About this exercise:
Reading down the listing below, count the lines where the word "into" shows up, then give only that count.

'''

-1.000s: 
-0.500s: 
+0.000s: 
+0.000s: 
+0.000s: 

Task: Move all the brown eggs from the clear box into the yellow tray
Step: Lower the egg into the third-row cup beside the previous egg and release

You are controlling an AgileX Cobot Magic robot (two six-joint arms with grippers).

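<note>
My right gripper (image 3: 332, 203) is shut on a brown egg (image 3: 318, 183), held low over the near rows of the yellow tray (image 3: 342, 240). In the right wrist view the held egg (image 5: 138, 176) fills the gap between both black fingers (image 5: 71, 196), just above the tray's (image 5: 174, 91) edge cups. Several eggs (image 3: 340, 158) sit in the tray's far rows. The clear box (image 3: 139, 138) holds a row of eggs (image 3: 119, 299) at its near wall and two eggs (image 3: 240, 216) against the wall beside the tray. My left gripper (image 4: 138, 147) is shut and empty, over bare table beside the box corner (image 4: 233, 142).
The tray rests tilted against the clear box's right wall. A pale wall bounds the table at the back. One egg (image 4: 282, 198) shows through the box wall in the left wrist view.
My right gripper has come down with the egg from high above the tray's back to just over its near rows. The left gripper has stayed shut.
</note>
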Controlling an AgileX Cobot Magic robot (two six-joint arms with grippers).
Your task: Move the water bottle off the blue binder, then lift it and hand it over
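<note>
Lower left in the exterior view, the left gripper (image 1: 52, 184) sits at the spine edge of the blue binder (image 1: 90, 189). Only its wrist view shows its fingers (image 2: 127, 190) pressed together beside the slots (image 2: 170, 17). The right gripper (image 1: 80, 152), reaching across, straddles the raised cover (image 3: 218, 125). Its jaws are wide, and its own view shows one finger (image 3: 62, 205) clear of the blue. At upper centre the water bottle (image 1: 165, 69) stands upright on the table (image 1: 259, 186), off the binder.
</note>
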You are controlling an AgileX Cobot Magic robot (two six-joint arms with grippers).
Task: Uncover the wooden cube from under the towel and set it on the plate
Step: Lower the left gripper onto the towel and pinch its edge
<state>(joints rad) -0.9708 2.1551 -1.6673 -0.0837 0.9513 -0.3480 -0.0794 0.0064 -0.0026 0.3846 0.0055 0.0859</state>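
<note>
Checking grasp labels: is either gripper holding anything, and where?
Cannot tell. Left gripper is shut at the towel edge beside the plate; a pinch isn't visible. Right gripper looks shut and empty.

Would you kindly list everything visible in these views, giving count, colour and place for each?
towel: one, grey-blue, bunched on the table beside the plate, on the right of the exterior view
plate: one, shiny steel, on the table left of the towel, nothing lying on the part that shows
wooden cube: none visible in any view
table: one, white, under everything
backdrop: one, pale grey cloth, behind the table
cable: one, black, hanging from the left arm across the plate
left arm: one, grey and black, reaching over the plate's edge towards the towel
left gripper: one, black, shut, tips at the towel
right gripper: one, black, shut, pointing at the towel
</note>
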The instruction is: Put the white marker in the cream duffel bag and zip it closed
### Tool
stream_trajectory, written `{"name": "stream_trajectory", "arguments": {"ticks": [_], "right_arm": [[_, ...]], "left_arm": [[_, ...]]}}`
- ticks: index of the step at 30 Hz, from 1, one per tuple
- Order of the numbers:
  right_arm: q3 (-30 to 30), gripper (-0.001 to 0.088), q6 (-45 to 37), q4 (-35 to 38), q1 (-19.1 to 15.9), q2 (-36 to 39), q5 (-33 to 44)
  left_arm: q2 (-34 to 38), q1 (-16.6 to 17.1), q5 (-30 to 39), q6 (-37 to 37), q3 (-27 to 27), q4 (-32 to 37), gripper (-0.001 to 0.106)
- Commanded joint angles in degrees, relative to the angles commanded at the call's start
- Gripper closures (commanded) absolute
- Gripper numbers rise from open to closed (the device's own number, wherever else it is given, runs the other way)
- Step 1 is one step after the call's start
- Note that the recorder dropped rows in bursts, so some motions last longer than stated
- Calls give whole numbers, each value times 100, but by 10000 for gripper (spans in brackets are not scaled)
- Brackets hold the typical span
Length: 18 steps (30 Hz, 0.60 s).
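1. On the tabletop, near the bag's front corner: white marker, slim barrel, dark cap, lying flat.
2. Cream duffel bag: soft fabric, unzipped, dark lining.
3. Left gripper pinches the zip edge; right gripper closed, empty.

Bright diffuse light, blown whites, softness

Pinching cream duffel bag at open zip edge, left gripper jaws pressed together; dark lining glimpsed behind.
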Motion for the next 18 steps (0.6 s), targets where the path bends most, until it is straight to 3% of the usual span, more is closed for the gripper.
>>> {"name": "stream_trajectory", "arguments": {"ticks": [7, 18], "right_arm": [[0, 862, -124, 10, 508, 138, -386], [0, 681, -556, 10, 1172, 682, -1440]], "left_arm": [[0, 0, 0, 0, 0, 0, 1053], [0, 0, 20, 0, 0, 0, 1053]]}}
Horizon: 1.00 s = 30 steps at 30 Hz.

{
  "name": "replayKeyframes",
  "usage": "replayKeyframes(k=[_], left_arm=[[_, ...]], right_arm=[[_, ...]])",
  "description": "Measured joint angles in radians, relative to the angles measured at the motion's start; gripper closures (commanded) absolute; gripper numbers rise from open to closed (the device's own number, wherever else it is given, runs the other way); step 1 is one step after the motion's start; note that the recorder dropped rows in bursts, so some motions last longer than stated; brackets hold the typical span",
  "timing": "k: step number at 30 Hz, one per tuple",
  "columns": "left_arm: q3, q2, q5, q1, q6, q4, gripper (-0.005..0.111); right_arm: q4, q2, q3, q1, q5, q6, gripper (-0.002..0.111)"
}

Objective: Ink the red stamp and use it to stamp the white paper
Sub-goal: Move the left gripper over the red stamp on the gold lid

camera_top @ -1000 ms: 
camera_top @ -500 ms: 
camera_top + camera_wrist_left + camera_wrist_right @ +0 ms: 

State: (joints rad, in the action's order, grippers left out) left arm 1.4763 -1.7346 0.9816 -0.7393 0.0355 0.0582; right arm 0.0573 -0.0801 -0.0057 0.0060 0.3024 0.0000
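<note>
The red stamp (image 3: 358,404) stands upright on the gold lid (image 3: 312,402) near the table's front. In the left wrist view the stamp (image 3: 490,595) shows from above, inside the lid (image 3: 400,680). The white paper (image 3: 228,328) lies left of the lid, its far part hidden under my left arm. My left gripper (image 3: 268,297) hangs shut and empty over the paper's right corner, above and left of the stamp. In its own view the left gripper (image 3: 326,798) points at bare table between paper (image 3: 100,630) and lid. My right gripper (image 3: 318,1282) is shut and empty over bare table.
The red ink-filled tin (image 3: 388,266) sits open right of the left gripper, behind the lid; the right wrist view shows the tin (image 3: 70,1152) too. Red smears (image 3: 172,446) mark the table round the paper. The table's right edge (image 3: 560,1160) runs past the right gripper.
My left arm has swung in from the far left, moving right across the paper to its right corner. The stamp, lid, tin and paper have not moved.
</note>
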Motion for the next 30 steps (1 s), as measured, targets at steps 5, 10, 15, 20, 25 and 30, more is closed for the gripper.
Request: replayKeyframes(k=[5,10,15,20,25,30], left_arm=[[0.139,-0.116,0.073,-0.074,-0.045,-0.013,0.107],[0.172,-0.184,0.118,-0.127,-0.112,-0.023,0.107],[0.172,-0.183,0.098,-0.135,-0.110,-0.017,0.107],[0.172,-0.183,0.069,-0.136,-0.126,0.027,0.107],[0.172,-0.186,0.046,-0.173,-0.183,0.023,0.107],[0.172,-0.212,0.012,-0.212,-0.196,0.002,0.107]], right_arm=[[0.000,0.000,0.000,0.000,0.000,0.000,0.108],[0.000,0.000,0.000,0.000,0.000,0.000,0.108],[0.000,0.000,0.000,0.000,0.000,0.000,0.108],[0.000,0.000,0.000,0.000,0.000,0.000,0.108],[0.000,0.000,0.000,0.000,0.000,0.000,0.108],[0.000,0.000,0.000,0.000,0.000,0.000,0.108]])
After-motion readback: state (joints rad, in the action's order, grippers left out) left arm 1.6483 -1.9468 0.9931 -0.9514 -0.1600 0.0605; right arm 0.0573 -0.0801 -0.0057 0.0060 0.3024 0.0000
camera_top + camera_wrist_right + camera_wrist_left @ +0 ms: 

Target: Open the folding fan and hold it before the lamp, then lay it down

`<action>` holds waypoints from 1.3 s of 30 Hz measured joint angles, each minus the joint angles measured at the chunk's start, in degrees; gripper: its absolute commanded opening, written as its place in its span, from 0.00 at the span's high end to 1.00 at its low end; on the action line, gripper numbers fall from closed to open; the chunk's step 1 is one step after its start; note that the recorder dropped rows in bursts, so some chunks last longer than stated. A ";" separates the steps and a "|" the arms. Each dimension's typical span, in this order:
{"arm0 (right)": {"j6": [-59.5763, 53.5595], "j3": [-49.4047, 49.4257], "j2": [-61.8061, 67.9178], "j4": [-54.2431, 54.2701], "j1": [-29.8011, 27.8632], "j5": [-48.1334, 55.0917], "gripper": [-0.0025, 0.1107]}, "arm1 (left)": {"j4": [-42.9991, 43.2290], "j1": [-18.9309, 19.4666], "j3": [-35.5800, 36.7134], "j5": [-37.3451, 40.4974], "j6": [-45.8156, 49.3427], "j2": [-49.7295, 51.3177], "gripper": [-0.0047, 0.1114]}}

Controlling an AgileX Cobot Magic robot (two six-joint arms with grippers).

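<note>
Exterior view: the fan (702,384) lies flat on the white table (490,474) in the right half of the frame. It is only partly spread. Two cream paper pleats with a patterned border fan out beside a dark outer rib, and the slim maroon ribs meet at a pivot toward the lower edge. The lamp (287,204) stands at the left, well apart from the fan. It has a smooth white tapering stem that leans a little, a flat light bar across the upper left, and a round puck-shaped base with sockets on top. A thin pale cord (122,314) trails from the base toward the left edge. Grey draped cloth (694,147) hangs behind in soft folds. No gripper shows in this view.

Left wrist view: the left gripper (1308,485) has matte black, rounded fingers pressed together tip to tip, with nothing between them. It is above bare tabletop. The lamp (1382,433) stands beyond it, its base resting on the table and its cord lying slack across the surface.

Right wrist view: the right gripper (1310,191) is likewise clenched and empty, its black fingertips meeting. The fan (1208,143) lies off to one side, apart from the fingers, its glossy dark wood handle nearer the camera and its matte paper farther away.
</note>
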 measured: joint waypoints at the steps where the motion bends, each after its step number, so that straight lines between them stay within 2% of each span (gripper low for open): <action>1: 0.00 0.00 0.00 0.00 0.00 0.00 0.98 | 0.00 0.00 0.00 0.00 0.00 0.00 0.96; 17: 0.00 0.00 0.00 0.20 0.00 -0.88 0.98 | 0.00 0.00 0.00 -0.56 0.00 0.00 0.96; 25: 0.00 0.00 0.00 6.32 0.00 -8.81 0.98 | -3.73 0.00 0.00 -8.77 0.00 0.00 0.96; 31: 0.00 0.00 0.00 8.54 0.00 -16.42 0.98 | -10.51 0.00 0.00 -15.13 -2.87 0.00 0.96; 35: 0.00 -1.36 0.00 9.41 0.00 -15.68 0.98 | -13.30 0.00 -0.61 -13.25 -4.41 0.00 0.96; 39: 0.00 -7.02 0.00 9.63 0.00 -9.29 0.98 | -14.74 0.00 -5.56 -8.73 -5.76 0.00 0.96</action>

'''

Result for this task:
2